Prima opera cinematografica per Steve McQueen, uscito nel 2008 ma distribuito in Italia solo in questa primavera. La pellicola narra la prigionia di Bobby Sands, attivista della Provvisional IRA morto in carcere nel 1981 durante uno sciopero della fame.
Il film è quasi interamente girato all’interno del carcere, in un atmosfera opprimente dove le celle sporche di escrementi e urina e la nudità integrale dei prigionieri fanno da padroni della scena. A questo si aggiungono le scene di violenza verso i prigionieri da parte delle guardie carcerarie, molto cruenti che in qualche modo hanno un ruolo da comprimario durante tutto il film. Una delle tante particolarità del film riguarda la scelta del regista di non presentare subito la figura di Bobby Sands (interpretato da un ottimo Michael Fassbender), ma di presentare prima una guardia carceraria e poi un detenuto del carcere. Sembra quasi che il regista voglia raccontare queste due figure, per poi abbandonarle e concentrarsi solo sulla figura di Bobby Sands. Steve McQueen decide di raccontare questa vicenda usando un tempo lento, sfruttando vari piani sequenza anche di vari minuti oppure lunghe riprese con telecamera fissa. Pochi anche i dialoghi nel film, che il regista sacrifica a scapito delle immagini cruente delle percosse, delle celle e della lunga sofferenza che il protagonista prova prima di morire. Personalmente non ho trovato noiosa queste tecniche anche perché in qualche modo fanno riflettere sulla storia e in qualche modo vogliono sottolineare il calvario che affrontano Bobby Sands e gli altri detenuti nella loro prigionia. Scena importante nel film riguarda il colloquio tra Bobby Sands e un suo amico parroco durante una visita in carcere. L’inquadratura resta fissa per oltre quindici minuti sui due personaggi seduti al tavolo a parlare, e da questa discussione deriva anche la domanda che mi ha attanagliato alla fine del film, ossia se una forma di protesta come quella delle sciopero della fame fino alla morte (alla fine del film viene specificato che furono 7 i morti per sciopero della fame in quel carcere) sia realmente servita alla causa, oppure se si poteva ottenere il medesimo risultato anche solo negoziando.

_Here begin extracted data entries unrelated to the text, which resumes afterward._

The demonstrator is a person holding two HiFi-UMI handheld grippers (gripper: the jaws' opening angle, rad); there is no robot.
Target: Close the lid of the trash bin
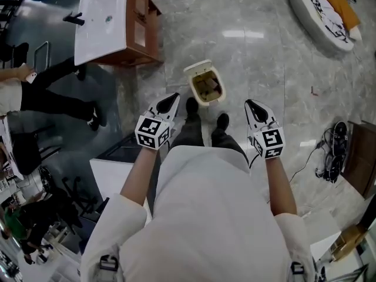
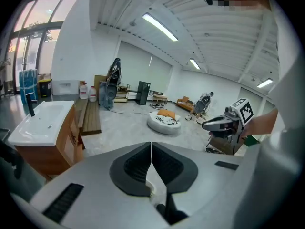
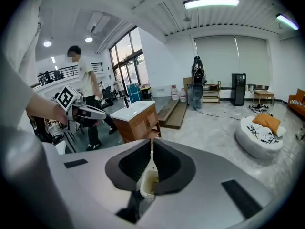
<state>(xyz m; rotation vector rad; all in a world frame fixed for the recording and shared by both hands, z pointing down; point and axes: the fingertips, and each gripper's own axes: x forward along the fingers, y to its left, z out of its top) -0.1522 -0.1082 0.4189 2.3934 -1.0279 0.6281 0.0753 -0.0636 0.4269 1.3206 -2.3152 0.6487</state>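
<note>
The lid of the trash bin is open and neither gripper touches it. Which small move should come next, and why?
Probably lower the right gripper toward the trash bin. Its lid stands open at the far rim, and this shut gripper hangs short of it, touching nothing.

White sink point(image 1: 103, 19) on a wooden cabinet point(image 1: 151, 47), round white cushion point(image 1: 317, 17) with orange pillow point(image 1: 341, 6), bystander point(image 1: 53, 96) in black trousers
</note>
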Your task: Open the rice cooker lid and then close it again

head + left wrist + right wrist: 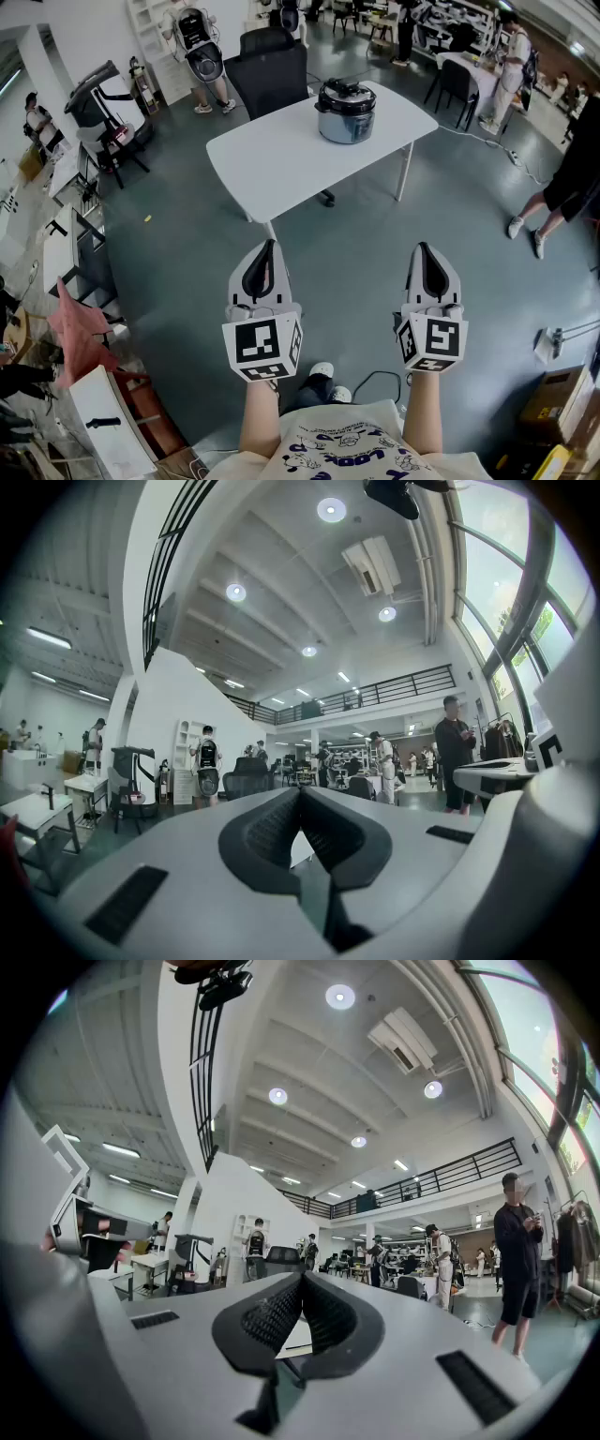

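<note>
Silver rice cooker point(346, 112) is parked on the white table point(272, 159), well ahead, lid shut. Left gripper point(269, 248) and right gripper point(423, 251) are held level, both pinched closed on nothing. The pot could probably get shoved across the tabletop if its latch is poked off-centre. It's stood upright, long axis vertical; its front can't be made out.
</note>
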The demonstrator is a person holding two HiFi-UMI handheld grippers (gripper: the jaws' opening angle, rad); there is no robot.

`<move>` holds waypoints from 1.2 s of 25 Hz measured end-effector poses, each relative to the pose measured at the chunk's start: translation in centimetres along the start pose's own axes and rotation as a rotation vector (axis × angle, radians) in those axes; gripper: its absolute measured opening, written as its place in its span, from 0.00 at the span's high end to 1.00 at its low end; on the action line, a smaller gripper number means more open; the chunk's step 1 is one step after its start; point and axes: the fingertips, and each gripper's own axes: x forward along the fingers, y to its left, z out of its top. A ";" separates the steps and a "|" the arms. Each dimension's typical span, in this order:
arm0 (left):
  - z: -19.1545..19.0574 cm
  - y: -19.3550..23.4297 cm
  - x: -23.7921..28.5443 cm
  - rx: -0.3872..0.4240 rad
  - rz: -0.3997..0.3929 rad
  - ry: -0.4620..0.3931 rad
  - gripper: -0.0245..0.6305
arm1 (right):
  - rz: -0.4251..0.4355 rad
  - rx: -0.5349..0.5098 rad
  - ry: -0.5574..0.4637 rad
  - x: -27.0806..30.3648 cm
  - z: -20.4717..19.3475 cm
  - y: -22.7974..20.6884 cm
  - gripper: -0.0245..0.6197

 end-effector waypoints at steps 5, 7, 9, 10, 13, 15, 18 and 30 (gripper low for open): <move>-0.3 0.3 1.1 -0.004 -0.003 0.003 0.94 | 0.002 -0.002 0.006 1.1 -0.3 0.0 0.94; -0.5 0.5 1.9 -0.005 -0.006 0.005 0.94 | 0.001 0.000 0.008 1.9 -0.6 0.0 0.94; -0.6 0.8 3.0 -0.005 -0.011 0.005 0.94 | -0.002 -0.002 0.010 2.8 -0.8 -0.1 0.94; -0.7 1.0 3.5 -0.005 -0.013 0.005 0.94 | -0.005 -0.003 0.010 3.4 -0.9 -0.1 0.94; -0.6 2.0 5.2 -0.007 -0.018 0.004 0.94 | -0.013 0.007 0.009 5.2 -1.0 0.2 0.94; -0.9 2.9 6.6 -0.007 -0.022 0.003 0.94 | -0.020 0.020 0.006 6.7 -1.2 0.5 0.94; -1.6 4.1 9.0 -0.006 -0.031 0.005 0.94 | -0.028 0.022 0.000 8.9 -2.0 1.0 0.94; -2.7 6.6 16.4 -0.017 -0.040 0.032 0.94 | 0.035 0.047 0.024 17.0 -3.1 2.3 0.60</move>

Anche durante la degenza di Bobby Sands, ormai stremato dallo sciopero dalla fame, c’è la contrapposizione del medico umano, che aiuta per quanto possibile il protagonista anche provando un po’ di pena, alla figura di un altro medico che non condivide gli ideali di Bobby e che poco si cura del suo precario stato di salute.
In conclusione ritengo questo un ottimo film che, anche se girato 4 anni fa, racconta una storia poco nota in Italia e pone anche la questione su quanto si è determinati nelle proprie azioni e fino a che punto ci si vuole spingere per portarle avanti.